For those of you who aren’t up with such things, English nouns can be of two forms: `count nouns’ and `non-count counts’ (also known as `mass nouns’). Count nouns are those that can be enumerated and therefore have both plural and singular forms:  one eye, two eyes, etc. Non-count nouns are those which describe something which is not enumerable, such as `furniture’ or `cutlery’. Such things can’t be counted so they don’t have a different singular and plural forms: you can have two chairs (count noun) but can’t have two furnitures (non-count noun).

Count and non-count nouns require different grammatical treatment. You can ask `how much furniture do you have?’ but not how many. The answer to a `how much’ question usually requires a unit or measure word (e.g. `a vanload of furniture’) but the answer to a `how many’ question would be just a number. Next time you are in a supermarket queue where it says `ten items or less’ you will appreciate that it the sign is grammatically incorrect. `Item’ is most definitely a count noun, so the correct form should be `ten items or fewer’.

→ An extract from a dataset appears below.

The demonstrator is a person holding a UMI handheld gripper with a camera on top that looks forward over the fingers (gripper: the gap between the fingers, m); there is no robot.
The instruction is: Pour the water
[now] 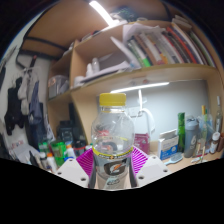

In the specific case of `data’, it seems clear to me that there are (at least) two distinct uses of this word. One is the use of `data’ to describe an undifferentiated unspecified or unlimited quantity of information such as that stored on a computer disk. Of such stuff you might well ask `how much data do you have?’ and the answer would be in some units (e.g. Gbytes). This clearly identifies it as a mass noun.

But there is another meaning, which is that ascribed to specified pieces of information either given (as per the original Latin) or obtained from a measurement. Such things are precisely defined, enumerable and clearly therefore of count-noun form. Indeed one such entity could reasonably be called a datum and the plural would be data. This usage applies when the context defines the relevant quantum of information so no unit is required. This is the usage that arises in most scientific papers, as opposed to software manuals. In Figure 1, the data are plotted…’ is correct. Although it sounds clumsy you could well ask in such a situation `how many data do you have?’ (meaning how many measurements do you have) and the answer would just be a number. I don’t find this archaic at all. It seems quite sensible.

To labour the point still further,  here are another two sentences that show the different uses:

“If I had less data my disk would have more free space on it.” (Non-count)

“If I had fewer data I would not be able to obtain an astrometric solution.” (Count).

It is not unusual for the same words (if they’re nouns) to have both count and non-count forms in different contexts. I give the example of `whisky’, as in `my glass is full of whisky’ (non-count) versus `two whiskies, please, barman’.
There are countless other examples (pun intended) of words that can be count nouns or non-count nouns. `Fire’ can be a mass noun `fire is dangerous’) but also a count noun (`the firemen were fighting three fires simultaneously’). Another nice one  is `hair’ which is non-count when it is on someone’s head (`my hair is going grey’) but count when  they, in the plural, are being split.

In the context of data science it seems to me that `data’ is almost always used as a non-count noun and can therefore reasonably be treated as singular. In the context of the statement that `nothing is > data’ it would also appear that `nothing’ is also of non-count form, but whether this is the case or not, the statement seems to imply that `0>data’, which seems to imply that data is negative.

And there’s another question: what does `>’ mean? Wikipedia says `greater than‘, but I think it means `is greater than’, much as `=’ means `equals’ or `is equal to’. So there’s a syntax error in the sticker too…

..or perhaps I might be reading a little too much into this?